What is expected — Consider the listing below. Extract exactly the lines from the line containing "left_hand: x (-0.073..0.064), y" to the line containing "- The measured", both included.

Data below —
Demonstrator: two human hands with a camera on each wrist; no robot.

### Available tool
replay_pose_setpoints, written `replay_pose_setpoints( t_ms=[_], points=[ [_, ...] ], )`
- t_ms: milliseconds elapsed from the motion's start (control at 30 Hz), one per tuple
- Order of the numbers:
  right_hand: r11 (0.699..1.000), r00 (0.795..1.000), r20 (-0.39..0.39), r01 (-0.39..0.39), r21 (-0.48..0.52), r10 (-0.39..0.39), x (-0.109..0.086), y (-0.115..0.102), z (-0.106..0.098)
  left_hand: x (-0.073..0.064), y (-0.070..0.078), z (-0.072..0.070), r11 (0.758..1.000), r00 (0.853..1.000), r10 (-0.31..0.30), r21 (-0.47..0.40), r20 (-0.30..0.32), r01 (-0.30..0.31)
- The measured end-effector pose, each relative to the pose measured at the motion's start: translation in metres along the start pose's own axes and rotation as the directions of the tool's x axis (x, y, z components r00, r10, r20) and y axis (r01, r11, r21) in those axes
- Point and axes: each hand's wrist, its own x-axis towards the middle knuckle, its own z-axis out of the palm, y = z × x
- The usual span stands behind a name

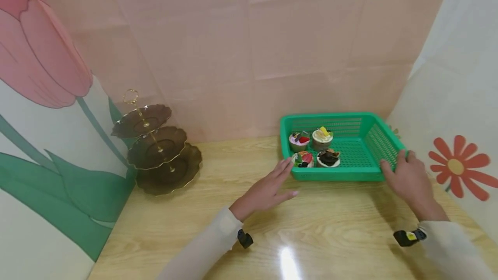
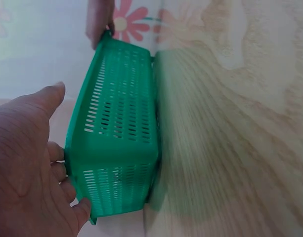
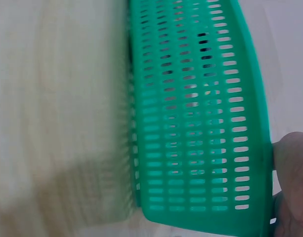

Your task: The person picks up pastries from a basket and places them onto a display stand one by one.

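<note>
A green plastic basket (image 1: 338, 175) with slotted sides sits on the table and holds several decorated cupcakes in its left half. Among them are one with yellow on white cream (image 1: 322, 138), one with a dark chocolate top (image 1: 328, 157) and one with a red and purple top (image 1: 299, 140). My left hand (image 1: 268, 189) has its fingers extended against the left front corner of the rim, thumb held apart; in the left wrist view the fingertips touch the basket's side. At the right front corner, my right hand (image 1: 410, 180) grips the rim, its thumb (image 3: 292, 163) on the near side.
A three-tier brown stand (image 1: 169, 176) with scalloped gold edges and a gold ring handle stands at the left of the wooden table (image 1: 249, 228). A pink sheet (image 1: 249, 55) hangs behind, with flower-printed sheets along the left and right sides.
</note>
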Motion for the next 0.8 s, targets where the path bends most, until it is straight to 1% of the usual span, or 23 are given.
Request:
replay_pose_setpoints(
  t_ms=[200, 300, 433, 667, 800],
  points=[
    [1.000, 1.000, -0.019, 0.003, -0.003, -0.003, -0.009, -0.021, 0.008, -0.022, -0.004, -0.002, 0.999, 0.999, -0.027, 0.023, -0.036, 0.028],
    [1.000, 0.999, -0.035, 0.021, -0.016, -0.022, -0.012, -0.029, 0.012, -0.032, -0.006, -0.003, 0.999, 0.998, -0.031, 0.033, -0.057, 0.033],
    [0.997, 0.994, -0.083, 0.061, -0.051, -0.065, -0.015, -0.039, 0.018, -0.047, -0.008, -0.006, 0.998, 0.996, -0.036, 0.053, -0.085, 0.041],
    [0.989, 0.979, -0.159, 0.113, -0.091, -0.126, -0.026, -0.065, 0.029, -0.082, -0.011, -0.015, 0.997, 0.991, -0.070, 0.012, -0.115, 0.072],
    [0.984, 0.973, -0.182, 0.122, -0.129, -0.145, -0.033, -0.080, 0.029, -0.097, -0.012, -0.022, 0.996, 0.988, -0.090, 0.003, -0.128, 0.091]
  ],
)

Exercise result —
  left_hand: x (-0.073..0.064), y (-0.070..0.078), z (-0.072..0.070), r11 (0.758..1.000), r00 (0.853..1.000), r10 (-0.31..0.30), r21 (-0.47..0.40), r20 (-0.30..0.32), r01 (-0.30..0.31)
- The measured end-effector pose, each relative to the pose measured at the motion's start: translation in metres along the start pose's own axes and rotation as the directions of the tool's x axis (x, y, z components r00, r10, r20) and y axis (r01, r11, r21) in those axes

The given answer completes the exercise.